EXERCISE DATA:
:::

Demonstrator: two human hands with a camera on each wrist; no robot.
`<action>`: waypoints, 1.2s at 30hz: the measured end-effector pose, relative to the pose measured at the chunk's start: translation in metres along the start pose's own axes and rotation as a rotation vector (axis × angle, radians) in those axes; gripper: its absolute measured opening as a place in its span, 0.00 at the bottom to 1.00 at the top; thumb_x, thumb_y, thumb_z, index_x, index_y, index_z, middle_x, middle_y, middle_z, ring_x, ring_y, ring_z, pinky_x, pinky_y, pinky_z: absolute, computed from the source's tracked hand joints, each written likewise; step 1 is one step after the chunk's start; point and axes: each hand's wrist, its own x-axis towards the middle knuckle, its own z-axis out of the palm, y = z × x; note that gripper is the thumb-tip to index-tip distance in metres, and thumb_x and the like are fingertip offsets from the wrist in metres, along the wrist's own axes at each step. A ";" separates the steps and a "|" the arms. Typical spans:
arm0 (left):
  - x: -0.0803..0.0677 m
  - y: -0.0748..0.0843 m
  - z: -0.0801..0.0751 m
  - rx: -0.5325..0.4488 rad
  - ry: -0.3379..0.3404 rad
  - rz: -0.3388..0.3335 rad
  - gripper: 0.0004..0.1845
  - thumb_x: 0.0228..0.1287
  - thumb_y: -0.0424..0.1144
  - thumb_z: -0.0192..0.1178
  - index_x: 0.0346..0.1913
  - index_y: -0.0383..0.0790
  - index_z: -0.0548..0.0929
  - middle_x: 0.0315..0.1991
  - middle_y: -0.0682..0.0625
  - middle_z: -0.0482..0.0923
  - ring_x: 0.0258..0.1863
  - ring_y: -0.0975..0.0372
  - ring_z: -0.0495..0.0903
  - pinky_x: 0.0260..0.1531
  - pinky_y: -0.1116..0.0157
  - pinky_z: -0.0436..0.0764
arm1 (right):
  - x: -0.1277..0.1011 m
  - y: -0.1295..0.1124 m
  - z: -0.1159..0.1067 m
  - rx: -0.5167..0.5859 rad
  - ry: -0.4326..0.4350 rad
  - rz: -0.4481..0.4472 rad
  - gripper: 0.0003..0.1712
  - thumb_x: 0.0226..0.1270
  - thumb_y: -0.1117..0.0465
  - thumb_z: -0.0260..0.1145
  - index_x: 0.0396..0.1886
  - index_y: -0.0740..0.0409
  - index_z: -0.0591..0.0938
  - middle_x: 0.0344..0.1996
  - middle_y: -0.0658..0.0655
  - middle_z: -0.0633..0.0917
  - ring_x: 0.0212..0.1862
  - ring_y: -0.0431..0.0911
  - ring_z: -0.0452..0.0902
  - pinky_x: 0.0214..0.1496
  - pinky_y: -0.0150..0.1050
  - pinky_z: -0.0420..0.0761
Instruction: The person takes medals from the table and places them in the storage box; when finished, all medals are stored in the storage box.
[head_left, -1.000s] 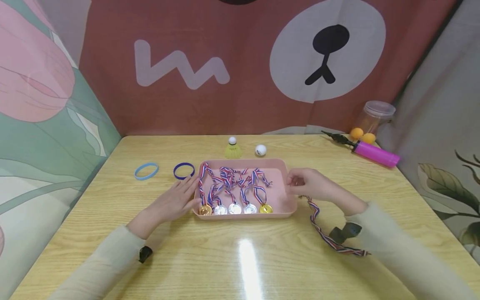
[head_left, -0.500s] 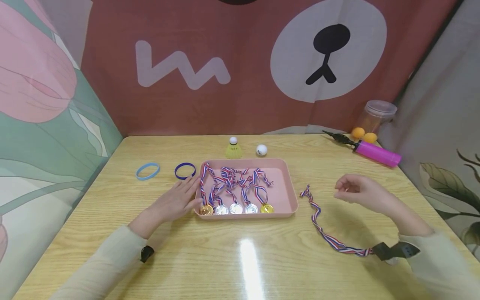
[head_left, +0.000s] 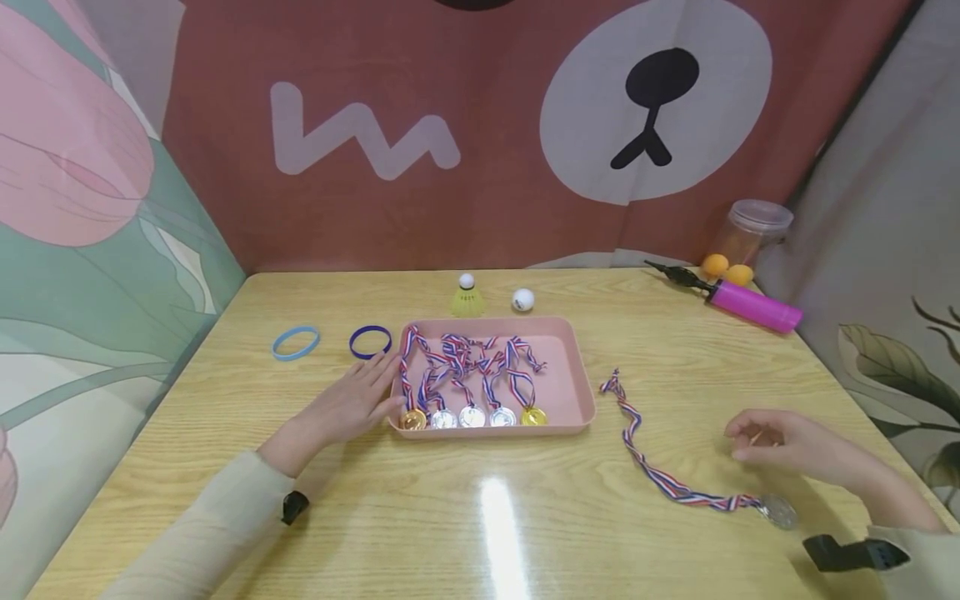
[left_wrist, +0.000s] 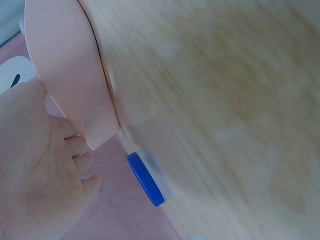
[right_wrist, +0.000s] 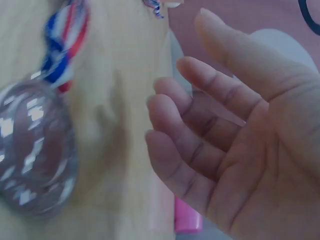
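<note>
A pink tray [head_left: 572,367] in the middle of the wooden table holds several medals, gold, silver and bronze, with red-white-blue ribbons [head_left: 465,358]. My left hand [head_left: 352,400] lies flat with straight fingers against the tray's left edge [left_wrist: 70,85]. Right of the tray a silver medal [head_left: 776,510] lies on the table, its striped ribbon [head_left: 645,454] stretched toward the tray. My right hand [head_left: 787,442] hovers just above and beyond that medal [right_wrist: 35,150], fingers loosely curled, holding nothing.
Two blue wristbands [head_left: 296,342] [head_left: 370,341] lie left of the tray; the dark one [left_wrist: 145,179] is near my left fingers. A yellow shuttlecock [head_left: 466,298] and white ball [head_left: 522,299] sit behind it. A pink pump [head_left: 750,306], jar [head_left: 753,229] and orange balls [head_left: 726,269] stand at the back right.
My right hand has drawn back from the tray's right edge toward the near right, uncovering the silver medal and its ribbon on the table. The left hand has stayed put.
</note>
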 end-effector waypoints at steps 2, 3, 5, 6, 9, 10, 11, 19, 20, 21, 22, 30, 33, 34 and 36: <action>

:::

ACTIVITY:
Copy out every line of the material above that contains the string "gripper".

RESPONSE AREA:
`<action>`: waypoints, 1.2s at 30hz: the measured end-effector pose, relative to the pose measured at the chunk's start: translation in metres along the start pose's own axes and rotation as a rotation vector (axis × angle, radians) in those axes; gripper: its absolute measured opening as a place in its span, 0.00 at the bottom to 1.00 at the top; thumb_x, thumb_y, thumb_z, index_x, index_y, index_z, middle_x, middle_y, middle_z, ring_x, ring_y, ring_z, pinky_x, pinky_y, pinky_z: absolute, computed from the source's tracked hand joints, each written likewise; step 1 is one step after the chunk's start; point and axes: each hand's wrist, its own x-axis towards the middle knuckle, its own z-axis out of the palm, y = z × x; note that gripper is the thumb-tip to index-tip distance in metres, and thumb_x and the like are fingertip offsets from the wrist in metres, along the wrist's own axes at each step. A ";" separates the steps and a "|" the arms. Typical spans:
  - gripper: 0.0004..0.1845
  - gripper: 0.0003..0.1712

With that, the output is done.